[What the task requires]
Take the records below and set down exactly the lines from the one with "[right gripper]" to the one with "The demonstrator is", ends included; do not copy the pictures.

[Collection entries]
★ ★ ★ ★ ★ ★ ★

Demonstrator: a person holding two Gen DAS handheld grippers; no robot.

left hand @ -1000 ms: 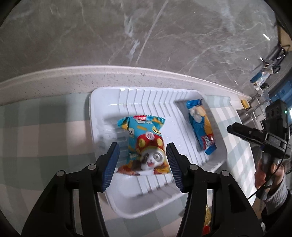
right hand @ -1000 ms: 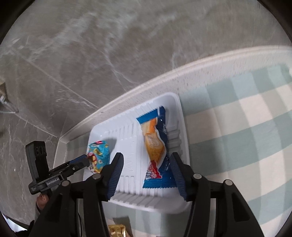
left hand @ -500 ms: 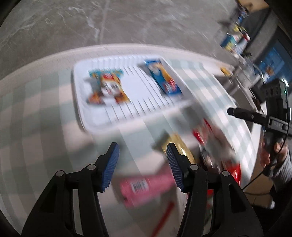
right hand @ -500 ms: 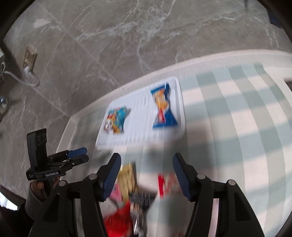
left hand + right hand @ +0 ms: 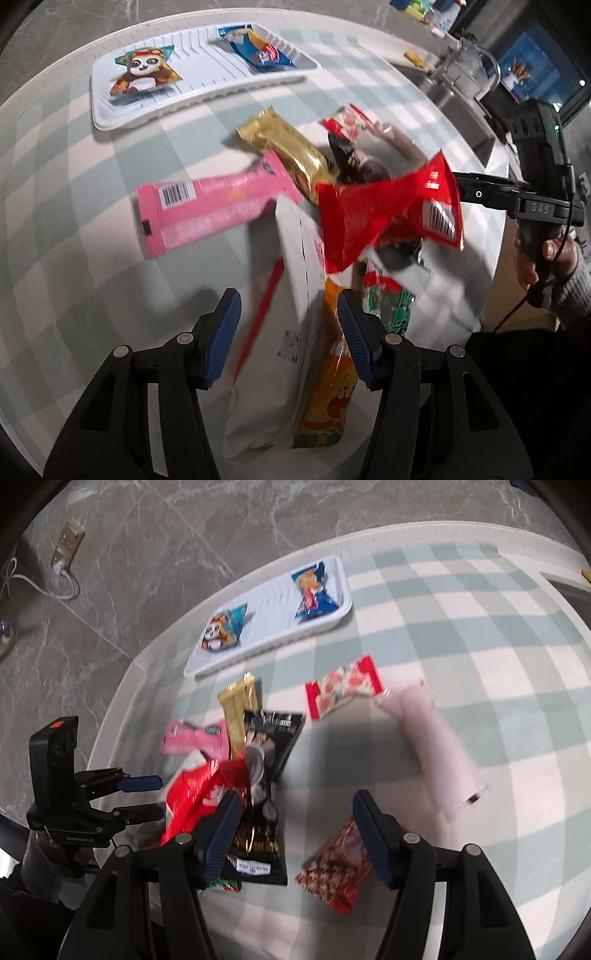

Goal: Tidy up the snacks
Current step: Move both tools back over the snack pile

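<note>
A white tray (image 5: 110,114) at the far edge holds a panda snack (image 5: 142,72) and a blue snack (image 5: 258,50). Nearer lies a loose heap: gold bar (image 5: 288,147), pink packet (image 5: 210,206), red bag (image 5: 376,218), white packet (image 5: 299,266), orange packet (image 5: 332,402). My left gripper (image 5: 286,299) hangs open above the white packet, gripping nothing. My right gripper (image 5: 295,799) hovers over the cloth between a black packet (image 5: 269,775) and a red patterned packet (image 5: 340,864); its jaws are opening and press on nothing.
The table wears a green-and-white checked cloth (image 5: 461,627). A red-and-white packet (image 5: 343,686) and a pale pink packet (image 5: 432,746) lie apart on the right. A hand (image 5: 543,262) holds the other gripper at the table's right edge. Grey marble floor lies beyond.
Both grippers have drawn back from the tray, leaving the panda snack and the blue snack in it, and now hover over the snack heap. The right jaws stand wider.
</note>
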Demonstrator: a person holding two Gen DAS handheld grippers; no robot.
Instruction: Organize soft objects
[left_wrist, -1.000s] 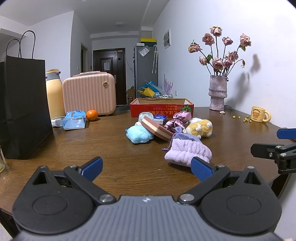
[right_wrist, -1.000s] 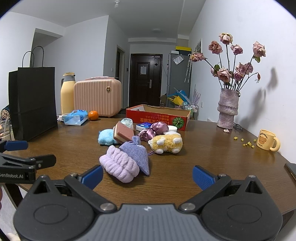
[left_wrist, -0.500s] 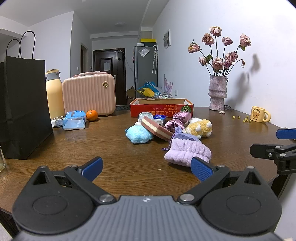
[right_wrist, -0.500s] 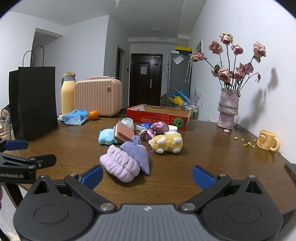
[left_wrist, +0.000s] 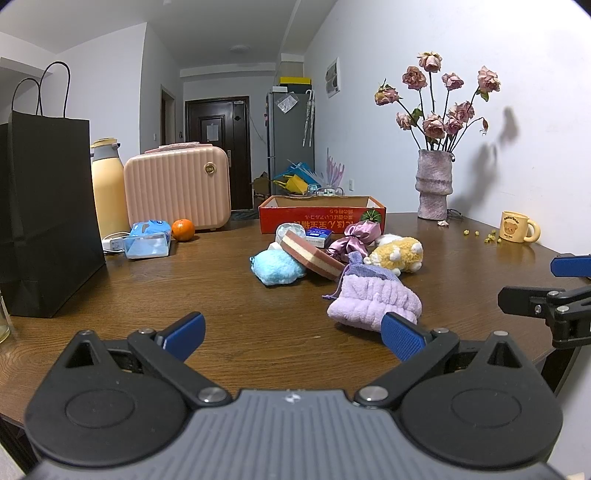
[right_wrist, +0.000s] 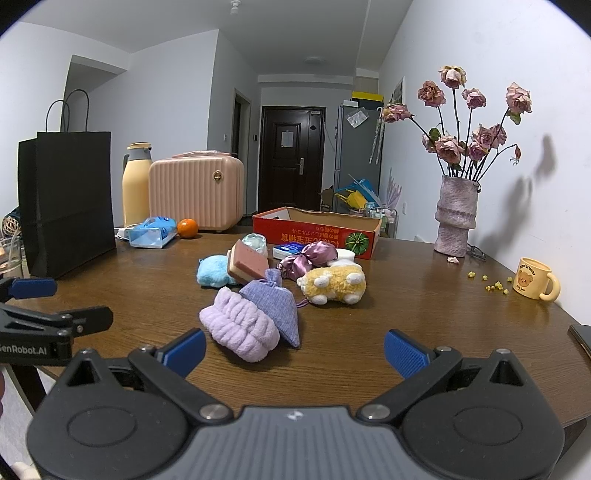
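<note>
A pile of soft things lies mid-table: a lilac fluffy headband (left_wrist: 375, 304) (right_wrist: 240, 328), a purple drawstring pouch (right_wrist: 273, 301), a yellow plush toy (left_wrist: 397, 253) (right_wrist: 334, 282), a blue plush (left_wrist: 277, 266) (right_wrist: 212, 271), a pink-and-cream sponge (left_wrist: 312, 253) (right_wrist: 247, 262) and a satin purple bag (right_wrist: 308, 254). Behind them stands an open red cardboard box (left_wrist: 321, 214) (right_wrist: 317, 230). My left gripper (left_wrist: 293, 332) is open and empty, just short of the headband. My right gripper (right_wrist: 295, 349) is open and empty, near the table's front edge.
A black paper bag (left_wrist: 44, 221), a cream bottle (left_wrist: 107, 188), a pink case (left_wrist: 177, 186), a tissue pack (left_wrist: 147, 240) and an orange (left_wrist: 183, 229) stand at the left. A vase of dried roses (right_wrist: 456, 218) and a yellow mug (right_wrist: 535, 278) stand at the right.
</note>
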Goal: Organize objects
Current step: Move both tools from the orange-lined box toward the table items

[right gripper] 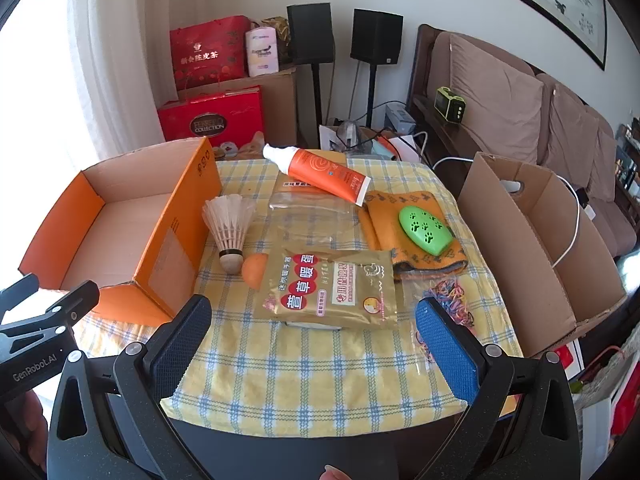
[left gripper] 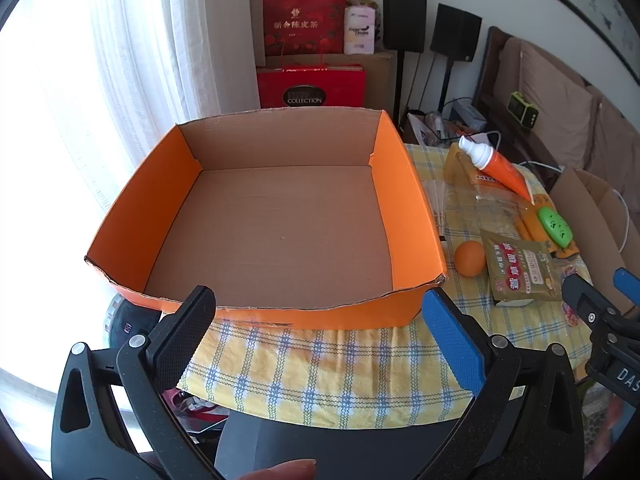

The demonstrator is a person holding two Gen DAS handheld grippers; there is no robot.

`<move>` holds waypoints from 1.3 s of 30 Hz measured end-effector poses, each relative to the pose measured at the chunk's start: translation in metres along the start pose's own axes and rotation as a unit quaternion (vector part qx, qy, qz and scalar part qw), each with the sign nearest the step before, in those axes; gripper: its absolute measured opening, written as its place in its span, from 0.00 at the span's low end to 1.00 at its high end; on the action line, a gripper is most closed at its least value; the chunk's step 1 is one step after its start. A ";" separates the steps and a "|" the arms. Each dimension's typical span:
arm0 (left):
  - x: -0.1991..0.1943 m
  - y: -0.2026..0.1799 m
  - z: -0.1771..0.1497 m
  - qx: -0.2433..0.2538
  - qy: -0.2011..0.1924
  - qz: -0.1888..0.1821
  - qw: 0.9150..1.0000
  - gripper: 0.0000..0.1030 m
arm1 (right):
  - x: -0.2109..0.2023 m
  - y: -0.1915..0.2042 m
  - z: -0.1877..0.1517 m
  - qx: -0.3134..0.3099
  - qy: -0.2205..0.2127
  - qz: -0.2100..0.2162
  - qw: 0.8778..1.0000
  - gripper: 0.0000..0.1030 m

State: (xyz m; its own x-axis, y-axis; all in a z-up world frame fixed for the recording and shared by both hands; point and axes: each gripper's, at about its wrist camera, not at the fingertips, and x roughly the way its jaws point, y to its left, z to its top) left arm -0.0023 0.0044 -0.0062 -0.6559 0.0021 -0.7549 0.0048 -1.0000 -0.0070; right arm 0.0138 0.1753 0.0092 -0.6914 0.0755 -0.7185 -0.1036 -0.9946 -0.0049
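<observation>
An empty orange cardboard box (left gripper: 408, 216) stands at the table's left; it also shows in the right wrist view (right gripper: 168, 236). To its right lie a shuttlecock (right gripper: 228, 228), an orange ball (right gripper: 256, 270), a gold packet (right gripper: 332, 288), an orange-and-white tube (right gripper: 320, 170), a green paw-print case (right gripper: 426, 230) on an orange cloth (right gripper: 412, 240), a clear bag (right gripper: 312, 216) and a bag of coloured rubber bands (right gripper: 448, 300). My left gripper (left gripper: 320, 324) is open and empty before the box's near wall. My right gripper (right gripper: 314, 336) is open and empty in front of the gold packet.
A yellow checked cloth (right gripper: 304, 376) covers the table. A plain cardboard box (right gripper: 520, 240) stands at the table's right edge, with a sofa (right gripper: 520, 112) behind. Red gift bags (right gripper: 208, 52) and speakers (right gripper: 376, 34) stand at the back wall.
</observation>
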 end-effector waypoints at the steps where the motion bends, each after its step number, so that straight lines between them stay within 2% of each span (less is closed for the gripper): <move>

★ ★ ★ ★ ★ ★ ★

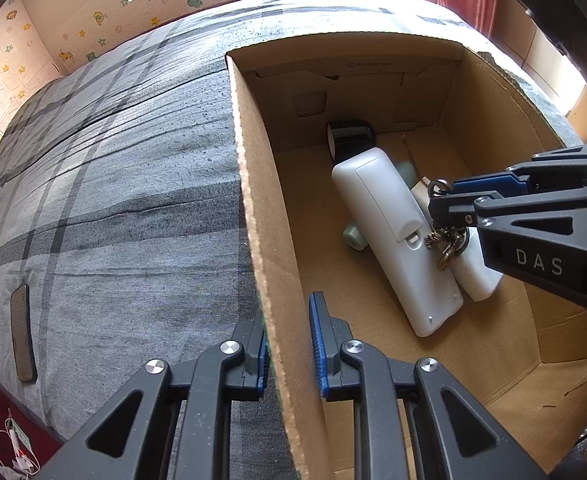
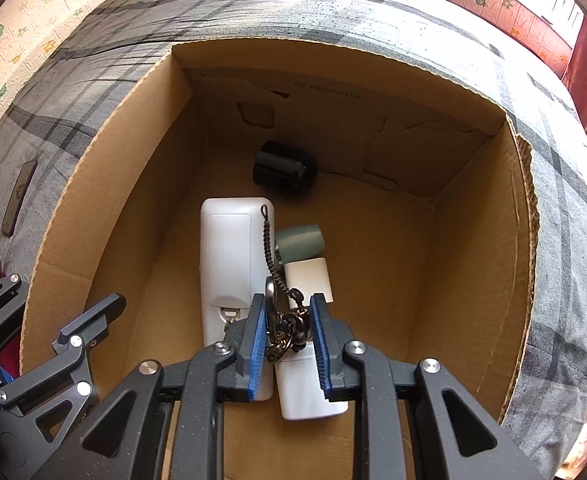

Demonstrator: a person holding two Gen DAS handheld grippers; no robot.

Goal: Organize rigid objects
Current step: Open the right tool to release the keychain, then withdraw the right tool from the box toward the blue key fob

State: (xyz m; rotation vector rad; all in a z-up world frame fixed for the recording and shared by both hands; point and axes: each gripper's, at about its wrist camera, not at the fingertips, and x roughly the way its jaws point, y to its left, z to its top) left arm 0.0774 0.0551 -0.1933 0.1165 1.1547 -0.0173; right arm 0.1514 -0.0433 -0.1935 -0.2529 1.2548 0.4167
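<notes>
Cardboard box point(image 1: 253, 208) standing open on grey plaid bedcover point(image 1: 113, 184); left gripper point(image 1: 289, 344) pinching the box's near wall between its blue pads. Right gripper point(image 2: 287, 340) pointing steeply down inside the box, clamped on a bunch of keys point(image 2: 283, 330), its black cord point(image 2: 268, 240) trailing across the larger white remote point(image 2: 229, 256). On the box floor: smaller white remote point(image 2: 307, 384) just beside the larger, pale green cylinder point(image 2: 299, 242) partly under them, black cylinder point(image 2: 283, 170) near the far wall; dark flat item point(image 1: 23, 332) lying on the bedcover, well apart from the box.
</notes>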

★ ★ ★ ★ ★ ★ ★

[Final answer]
[right gripper] 
[left gripper] 

The demonstrator is a person holding two Gen DAS handheld grippers; there is no robot.

This answer is finished.